En principe, dès le début de la jouissance exclusive, l'indemnité est due. Ce sera, par exemple, le jour où un indivisaire à emménagé dans une maison appartenant à l'indivision. Toutefois, du fait de la prescription quinquennale, le point de départ peut être décalé, de telle sorte que l'indemnité ne sera due que pour les cinq années précédant la demande de paiement de l'indemnité d'occupation.
Si elle est due entre des époux en instance de divorce, le point de départ est, sauf exceptions, le jour où le bien n'est plus considéré comme étant à l'usage commun des époux.
Si l'indemnité d'occupation est due, le juge fixera son montant, à moins que les parties ne se soient préalablement mises d'accord. Si l'occupant a amélioré l'état du bien à ses frais, en y faisant différents travaux par exemple, l'indemnité sera calculée en fonction de l'état du bien amélioré. Par la suite, l'indivisaire pourra faire valoir son droit à être indemnisé pour tout ce qu'il a payé et qui aurait du l'être en principe par le propriétaire du bien, c'est-à -dire l'indivision.
L'indemnité d'occupation étant assimilée à un revenus indivis, chaque indivisaire est en droit de réclamer sa part annuelle dans les bénéfices ; ces derniers devant comprendre les bénéfices tirés de l'occupation du bien indivis, c'est-à -dire l'indemnité d'occupation . De ce fait, cette indemnité doit faire l'objet de paiements périodiques. De même qu'un loyer est payé tous les mois, l'indemnité doit être payée à intervalle régulier. Toutefois, si le paiement n'est réclamé qu'à l'occasion du partage, le paiement serait du dans sa totalité, mais dans la limite des cinq années antérieures, conformément à la prescription quinquennale.

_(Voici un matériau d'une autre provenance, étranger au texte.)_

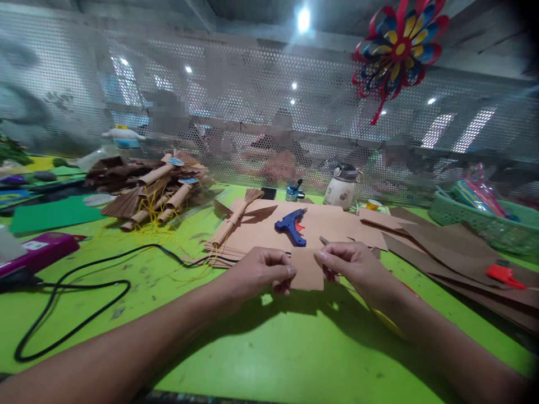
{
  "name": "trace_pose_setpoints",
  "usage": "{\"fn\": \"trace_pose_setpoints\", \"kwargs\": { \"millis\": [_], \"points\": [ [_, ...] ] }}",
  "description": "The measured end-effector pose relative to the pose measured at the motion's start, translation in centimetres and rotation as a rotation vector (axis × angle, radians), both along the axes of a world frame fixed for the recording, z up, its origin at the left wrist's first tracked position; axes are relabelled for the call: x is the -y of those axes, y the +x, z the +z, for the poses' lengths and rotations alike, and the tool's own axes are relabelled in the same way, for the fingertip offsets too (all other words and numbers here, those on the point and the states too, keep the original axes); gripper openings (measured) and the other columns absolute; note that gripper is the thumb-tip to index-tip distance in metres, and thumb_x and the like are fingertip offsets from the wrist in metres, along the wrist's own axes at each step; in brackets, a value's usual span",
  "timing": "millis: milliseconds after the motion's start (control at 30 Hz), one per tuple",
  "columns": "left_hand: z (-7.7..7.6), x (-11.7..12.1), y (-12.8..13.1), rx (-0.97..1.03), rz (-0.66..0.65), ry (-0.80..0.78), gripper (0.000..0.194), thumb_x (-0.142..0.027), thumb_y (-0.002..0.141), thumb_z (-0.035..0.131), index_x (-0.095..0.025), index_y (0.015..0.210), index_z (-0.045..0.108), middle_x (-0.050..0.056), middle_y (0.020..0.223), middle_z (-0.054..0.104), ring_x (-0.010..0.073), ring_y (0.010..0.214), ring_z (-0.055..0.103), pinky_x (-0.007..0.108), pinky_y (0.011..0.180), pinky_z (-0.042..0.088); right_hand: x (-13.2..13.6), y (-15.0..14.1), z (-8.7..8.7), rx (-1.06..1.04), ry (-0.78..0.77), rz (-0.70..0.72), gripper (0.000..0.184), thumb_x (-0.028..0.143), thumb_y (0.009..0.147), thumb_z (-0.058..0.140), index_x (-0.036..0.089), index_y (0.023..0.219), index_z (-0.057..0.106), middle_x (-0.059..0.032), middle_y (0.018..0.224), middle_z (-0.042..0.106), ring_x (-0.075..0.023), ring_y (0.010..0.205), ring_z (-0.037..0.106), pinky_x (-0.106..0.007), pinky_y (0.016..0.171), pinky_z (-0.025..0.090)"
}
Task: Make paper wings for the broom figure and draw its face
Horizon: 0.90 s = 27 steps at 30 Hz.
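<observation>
One small piece of brown paper (306, 272), close to square with no clear long axis, hangs between two gripping hands above a green table (252, 348), the left hand (261, 272) pinching its left edge and the right hand (359, 261) its right, neither nearer. Just beyond, a blue glue gun (291, 227) lies on larger brown sheets (330, 221), grip end toward the paper. Farther left, blue labels (174, 161) on folded-paper pieces (156, 174) and a pale label on a purple device (53, 251) show no readable writing or brand.
</observation>
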<state>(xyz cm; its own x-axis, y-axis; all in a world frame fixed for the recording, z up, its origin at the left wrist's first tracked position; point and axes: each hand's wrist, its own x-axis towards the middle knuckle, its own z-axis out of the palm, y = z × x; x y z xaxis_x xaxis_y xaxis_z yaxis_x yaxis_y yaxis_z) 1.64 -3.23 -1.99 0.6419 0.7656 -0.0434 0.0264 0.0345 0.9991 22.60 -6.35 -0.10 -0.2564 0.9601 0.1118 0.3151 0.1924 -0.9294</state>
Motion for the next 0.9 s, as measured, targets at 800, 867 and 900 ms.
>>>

Si un des indivisaires bénéficie de la jouissance exclusive d'un bien indivis, sans avoir préalablement recueilli l'accord des autres indivisaires, son occupation est considérée comme étant illégitime. Ses coïndivisaires sont alors en droit de saisir le juge pour qu'une indemnité d'occupation soit fixée. En effet, ce comportement revient à ne pas jouir du bien « dans la mesure compatible avec le droit des autres indivisaires ». L'indivisaire, ayant jouit du bien de manière exclusive durant une certaine période, bien que n'en ayant pas informé les autres indivisaires, est redevable de l'indemnité d'occupation correspondant à la durée pendant laquelle il a occupé le bien indivis.
Chaque indivisaire n'étant pas propriétaire des biens indivis mais seulement d'une quote-part dans l'indivision, il semble normale qu'une jouissance privative d'un des biens composant cette indivision entraine le paiement d'un indemnité d'occupation. En effet, c'est l'indivision qui est propriétaire du bien, l'indivisaire occupant ce bien jouant le rôle d'un locataire. De plus, avant le partage de l'indivision, personne ne peut savoir qui possédera le bien occupé. Il se peut que l'indivisaire occupant se voit attribuer un autre bien ou un lot dont la valeur est inférieure à celle du bien occupé. Dès lors, il est logique, et judicieux, que l'indemnité d'occupation soit versée à l'indivision, ne serait-ce que pour équilibrer le partage.